WORK TASK: Would you please transcribe the records below exactly, leaving out the pictures?

EXTRACTED ENTRIES:
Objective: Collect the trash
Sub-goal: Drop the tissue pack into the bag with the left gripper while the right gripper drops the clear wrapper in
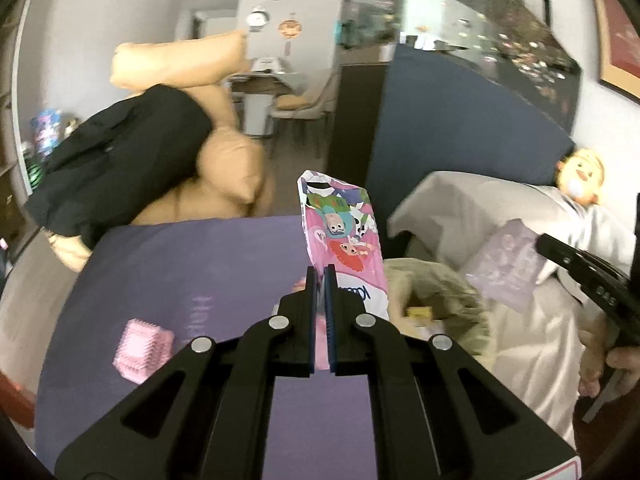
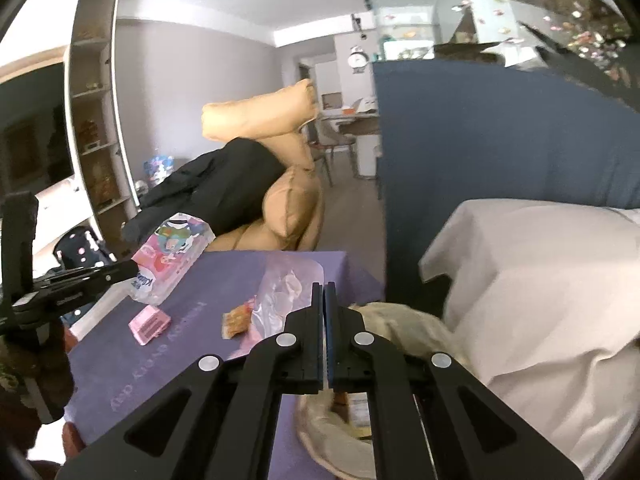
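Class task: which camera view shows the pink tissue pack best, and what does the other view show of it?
The left wrist view: the pink tissue pack stands centred, sharp, clamped in the left tongs, its cartoon print clear. The right wrist view shows the pack smaller, at the left side, held above the purple table.

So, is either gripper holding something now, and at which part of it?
The left gripper is shut on the pink tissue pack, pinching its bottom end, so the pack sticks out above the purple table. The right gripper is shut and holds nothing.
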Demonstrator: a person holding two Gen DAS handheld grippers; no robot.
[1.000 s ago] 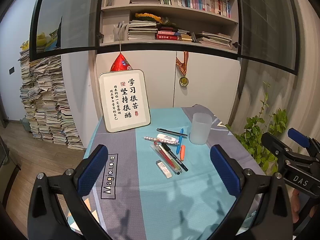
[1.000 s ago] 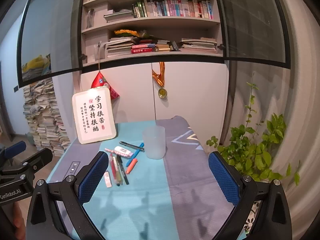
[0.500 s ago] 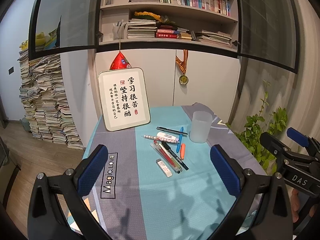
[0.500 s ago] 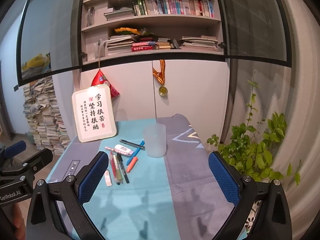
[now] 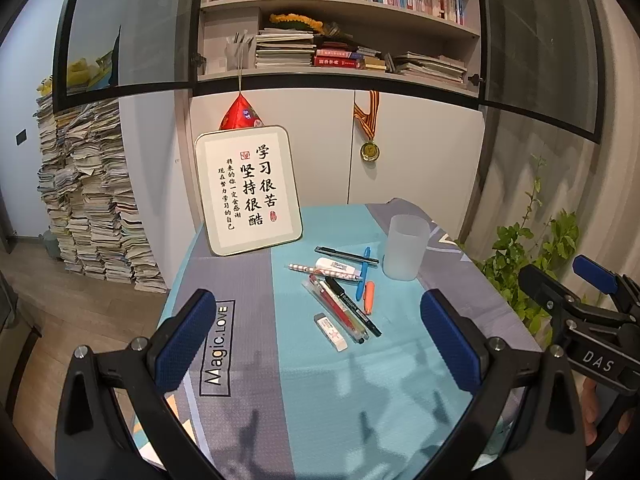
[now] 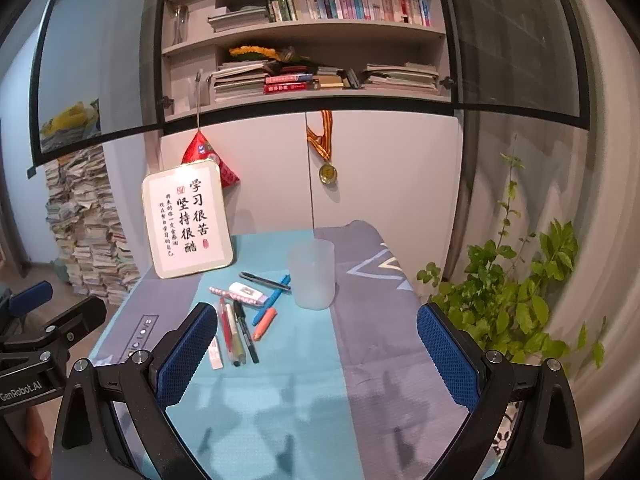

RESULT OF THE TASK:
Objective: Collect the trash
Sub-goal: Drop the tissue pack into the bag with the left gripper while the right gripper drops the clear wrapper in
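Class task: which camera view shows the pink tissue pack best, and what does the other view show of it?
The left wrist view: the pink tissue pack stands centred, sharp, clamped in the left tongs, its cartoon print clear. The right wrist view shows the pack smaller, at the left side, held above the purple table.

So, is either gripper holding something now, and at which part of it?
The left gripper is shut on the pink tissue pack, pinching its bottom end, so the pack sticks out above the purple table. The right gripper is shut and holds nothing.
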Demonstrator: a person holding two Gen DAS handheld grippers; no robot.
[1.000 s ago] 
[1.000 s ago] 
[0.500 s ago] 
[0.500 s ago] 
[now] 
[now] 

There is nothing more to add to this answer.